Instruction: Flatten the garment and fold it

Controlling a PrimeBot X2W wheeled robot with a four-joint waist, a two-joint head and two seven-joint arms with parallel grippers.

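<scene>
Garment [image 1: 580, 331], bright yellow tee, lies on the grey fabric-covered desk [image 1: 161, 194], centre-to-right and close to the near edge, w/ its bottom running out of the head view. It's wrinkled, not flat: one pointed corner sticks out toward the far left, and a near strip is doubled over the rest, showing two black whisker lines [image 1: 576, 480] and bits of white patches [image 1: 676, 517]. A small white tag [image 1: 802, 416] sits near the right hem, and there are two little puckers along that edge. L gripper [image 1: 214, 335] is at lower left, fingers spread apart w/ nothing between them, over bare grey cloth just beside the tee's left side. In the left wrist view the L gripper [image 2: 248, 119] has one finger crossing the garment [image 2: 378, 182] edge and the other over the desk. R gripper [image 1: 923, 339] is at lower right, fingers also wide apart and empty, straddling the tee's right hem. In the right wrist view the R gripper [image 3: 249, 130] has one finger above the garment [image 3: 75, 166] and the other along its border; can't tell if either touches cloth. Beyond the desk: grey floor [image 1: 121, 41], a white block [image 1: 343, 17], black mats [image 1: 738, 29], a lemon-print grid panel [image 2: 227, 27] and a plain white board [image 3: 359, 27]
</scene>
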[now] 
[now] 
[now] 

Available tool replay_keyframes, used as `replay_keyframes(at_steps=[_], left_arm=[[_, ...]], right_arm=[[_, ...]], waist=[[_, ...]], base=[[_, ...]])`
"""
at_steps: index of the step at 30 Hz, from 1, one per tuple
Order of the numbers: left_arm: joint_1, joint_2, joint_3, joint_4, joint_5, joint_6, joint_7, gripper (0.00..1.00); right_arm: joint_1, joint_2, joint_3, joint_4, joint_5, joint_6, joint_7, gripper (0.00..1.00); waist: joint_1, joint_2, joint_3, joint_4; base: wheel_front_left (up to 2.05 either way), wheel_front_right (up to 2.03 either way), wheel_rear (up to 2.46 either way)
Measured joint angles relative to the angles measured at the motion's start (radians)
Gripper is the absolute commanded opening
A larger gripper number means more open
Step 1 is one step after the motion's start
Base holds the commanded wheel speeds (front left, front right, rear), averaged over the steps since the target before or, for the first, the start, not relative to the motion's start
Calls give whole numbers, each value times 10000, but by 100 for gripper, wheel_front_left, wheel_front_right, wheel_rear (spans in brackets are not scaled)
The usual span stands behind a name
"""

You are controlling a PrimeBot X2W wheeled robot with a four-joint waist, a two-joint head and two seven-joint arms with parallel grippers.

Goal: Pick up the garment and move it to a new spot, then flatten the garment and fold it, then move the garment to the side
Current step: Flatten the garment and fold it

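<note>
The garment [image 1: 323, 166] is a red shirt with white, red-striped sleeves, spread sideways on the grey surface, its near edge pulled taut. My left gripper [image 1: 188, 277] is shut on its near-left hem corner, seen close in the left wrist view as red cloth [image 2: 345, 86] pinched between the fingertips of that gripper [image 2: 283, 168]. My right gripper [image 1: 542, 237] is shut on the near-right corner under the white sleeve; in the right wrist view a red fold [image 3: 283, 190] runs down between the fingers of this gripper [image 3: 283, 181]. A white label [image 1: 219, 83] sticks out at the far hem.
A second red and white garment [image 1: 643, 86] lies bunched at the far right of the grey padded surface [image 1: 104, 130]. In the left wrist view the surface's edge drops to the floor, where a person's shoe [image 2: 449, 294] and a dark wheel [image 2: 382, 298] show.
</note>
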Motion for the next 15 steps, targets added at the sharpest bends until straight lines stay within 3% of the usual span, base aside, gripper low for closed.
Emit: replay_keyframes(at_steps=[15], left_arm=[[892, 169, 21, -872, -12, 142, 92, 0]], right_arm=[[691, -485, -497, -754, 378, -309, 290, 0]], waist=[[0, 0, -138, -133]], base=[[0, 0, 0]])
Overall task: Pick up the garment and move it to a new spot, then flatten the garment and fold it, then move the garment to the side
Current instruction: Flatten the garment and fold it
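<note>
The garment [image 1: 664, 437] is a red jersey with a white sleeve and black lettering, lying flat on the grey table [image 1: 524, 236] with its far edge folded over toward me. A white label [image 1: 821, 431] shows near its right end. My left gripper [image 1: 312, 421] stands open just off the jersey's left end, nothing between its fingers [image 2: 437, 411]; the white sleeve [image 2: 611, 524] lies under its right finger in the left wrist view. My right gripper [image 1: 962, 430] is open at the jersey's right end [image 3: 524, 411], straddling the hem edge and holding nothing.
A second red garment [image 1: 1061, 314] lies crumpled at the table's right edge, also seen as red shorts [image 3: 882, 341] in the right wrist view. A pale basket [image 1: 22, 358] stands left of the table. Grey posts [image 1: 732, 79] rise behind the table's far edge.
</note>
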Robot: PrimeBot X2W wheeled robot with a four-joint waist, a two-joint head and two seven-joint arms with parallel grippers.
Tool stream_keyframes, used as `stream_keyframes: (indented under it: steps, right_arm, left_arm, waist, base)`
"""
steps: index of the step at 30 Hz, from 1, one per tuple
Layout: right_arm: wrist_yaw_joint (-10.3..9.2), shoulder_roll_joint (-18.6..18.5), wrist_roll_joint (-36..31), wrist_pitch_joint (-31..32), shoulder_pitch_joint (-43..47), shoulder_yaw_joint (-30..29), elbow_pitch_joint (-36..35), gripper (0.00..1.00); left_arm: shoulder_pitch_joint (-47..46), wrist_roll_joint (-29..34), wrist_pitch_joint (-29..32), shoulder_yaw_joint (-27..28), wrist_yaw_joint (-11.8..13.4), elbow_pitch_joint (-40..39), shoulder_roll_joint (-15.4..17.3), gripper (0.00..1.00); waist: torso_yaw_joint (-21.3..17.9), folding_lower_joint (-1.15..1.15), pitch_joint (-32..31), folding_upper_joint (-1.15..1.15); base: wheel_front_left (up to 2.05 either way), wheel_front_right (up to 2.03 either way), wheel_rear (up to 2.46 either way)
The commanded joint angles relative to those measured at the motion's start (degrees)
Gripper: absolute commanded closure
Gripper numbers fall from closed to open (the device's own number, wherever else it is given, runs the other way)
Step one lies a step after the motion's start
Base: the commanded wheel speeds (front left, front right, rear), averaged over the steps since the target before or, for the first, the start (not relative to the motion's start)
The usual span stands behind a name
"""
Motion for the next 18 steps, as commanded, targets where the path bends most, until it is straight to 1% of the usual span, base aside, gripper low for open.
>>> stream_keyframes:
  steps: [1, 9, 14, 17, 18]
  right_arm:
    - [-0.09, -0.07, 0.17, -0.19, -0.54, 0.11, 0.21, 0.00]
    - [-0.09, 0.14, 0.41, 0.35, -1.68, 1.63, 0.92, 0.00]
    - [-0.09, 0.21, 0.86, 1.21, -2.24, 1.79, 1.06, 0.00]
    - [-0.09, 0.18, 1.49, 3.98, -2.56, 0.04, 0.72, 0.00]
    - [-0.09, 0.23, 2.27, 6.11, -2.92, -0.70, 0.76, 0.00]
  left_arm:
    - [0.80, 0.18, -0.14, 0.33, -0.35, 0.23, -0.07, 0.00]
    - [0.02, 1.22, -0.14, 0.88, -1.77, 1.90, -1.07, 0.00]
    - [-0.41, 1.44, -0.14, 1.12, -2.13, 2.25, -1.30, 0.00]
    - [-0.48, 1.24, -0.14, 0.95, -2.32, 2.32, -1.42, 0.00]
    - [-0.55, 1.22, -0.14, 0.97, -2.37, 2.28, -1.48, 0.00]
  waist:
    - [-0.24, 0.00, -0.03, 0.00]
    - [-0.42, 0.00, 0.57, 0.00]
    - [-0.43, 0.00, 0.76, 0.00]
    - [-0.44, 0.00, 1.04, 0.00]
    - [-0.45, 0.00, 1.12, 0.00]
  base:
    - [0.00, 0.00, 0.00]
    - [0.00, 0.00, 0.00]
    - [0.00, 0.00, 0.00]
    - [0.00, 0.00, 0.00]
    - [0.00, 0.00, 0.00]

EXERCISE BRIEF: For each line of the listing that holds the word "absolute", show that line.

TASK RESPONSE:
Gripper is the absolute commanded opening
Gripper: absolute commanded closure

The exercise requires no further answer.